Directions for this task:
Wherever a line holds the word "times", copy that line from the data.

Top of Input data

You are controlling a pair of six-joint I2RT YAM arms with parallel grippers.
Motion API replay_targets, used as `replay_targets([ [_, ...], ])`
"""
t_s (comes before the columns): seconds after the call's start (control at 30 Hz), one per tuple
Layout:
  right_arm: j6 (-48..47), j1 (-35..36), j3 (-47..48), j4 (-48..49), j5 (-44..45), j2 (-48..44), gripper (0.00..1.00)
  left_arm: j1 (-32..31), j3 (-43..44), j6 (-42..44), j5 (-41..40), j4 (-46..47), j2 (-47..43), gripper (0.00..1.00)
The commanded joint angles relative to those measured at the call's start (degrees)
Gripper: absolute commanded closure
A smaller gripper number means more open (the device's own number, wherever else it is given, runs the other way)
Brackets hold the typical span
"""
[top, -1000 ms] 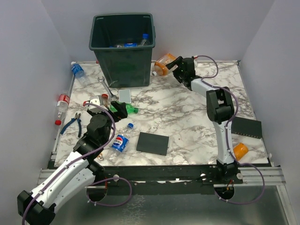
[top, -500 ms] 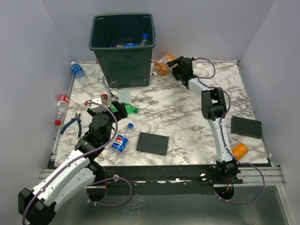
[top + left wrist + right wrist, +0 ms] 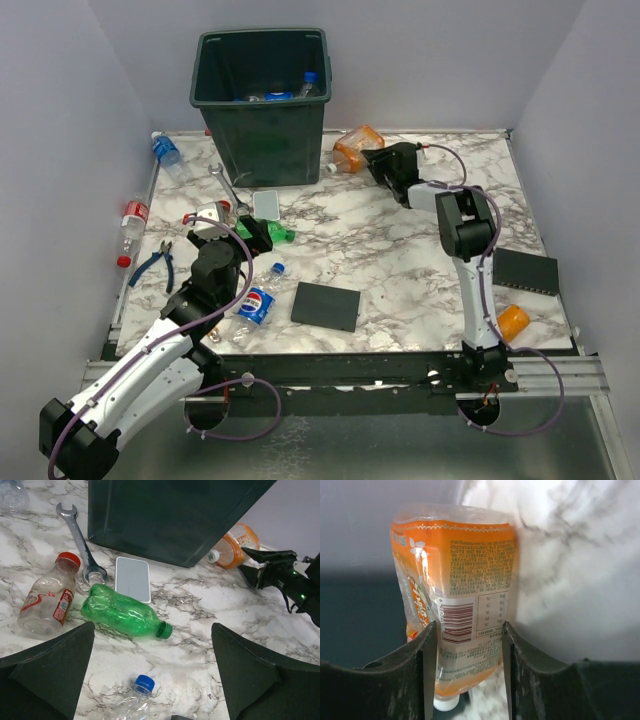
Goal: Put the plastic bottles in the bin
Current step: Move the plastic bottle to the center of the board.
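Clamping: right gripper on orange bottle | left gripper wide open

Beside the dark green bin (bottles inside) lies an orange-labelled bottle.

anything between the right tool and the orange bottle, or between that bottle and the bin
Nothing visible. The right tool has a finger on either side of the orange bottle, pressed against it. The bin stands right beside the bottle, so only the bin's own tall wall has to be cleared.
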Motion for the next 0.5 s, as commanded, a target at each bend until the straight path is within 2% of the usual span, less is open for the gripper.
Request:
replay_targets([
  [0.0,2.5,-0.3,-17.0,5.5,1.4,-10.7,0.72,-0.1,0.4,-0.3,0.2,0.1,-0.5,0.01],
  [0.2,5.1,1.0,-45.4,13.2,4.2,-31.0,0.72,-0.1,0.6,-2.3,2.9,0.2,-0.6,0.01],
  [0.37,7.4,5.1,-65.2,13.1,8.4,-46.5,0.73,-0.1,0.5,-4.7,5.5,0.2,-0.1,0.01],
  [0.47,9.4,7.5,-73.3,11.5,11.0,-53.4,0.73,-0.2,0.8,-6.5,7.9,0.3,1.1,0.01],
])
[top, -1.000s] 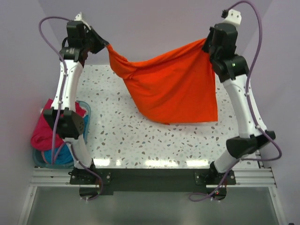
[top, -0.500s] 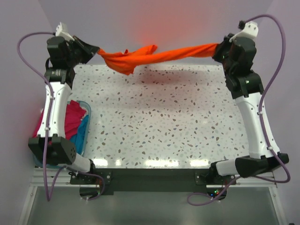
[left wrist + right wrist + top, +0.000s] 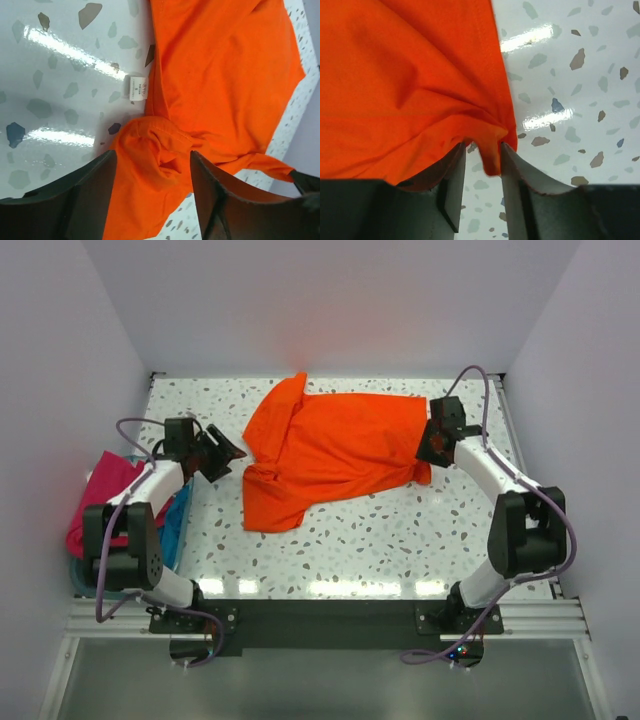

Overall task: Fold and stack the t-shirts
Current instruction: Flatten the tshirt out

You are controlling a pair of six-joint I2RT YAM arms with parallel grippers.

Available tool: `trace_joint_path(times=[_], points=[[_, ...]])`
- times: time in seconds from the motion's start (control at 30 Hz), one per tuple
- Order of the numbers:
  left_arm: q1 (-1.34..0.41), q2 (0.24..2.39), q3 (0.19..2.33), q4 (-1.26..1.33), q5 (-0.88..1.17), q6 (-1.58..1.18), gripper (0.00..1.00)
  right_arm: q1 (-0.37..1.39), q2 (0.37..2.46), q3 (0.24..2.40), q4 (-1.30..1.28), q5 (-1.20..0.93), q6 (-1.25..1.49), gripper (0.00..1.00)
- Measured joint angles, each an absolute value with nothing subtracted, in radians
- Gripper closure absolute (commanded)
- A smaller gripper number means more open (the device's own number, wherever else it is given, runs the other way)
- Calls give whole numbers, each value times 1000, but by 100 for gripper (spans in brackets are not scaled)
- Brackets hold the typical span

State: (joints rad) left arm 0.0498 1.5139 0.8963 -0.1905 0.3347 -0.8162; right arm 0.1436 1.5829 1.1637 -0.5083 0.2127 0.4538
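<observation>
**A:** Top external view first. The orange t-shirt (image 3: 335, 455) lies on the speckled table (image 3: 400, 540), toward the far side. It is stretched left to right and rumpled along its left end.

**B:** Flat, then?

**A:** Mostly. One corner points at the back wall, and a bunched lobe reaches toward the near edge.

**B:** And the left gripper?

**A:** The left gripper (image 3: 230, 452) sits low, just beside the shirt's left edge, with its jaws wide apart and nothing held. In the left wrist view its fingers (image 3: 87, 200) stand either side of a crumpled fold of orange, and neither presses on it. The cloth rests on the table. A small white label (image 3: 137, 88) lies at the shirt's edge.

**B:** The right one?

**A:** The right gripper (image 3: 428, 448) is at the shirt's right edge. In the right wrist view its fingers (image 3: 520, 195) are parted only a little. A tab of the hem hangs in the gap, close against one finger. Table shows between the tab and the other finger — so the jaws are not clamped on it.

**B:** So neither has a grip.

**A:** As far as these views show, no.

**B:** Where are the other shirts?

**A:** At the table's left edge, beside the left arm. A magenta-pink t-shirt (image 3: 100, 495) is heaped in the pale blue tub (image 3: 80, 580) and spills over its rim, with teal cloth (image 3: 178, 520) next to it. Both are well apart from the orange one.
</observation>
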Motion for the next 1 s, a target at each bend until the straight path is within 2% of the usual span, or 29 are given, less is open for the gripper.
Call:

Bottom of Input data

Result of this task:
Available tool: `trace_joint_path(times=[_], points=[[_, ...]])`
- times: time in seconds from the motion's start (control at 30 Hz), one per tuple
- Calls give whole numbers, each value times 1000, but by 100 for gripper (spans in brackets are not scaled)

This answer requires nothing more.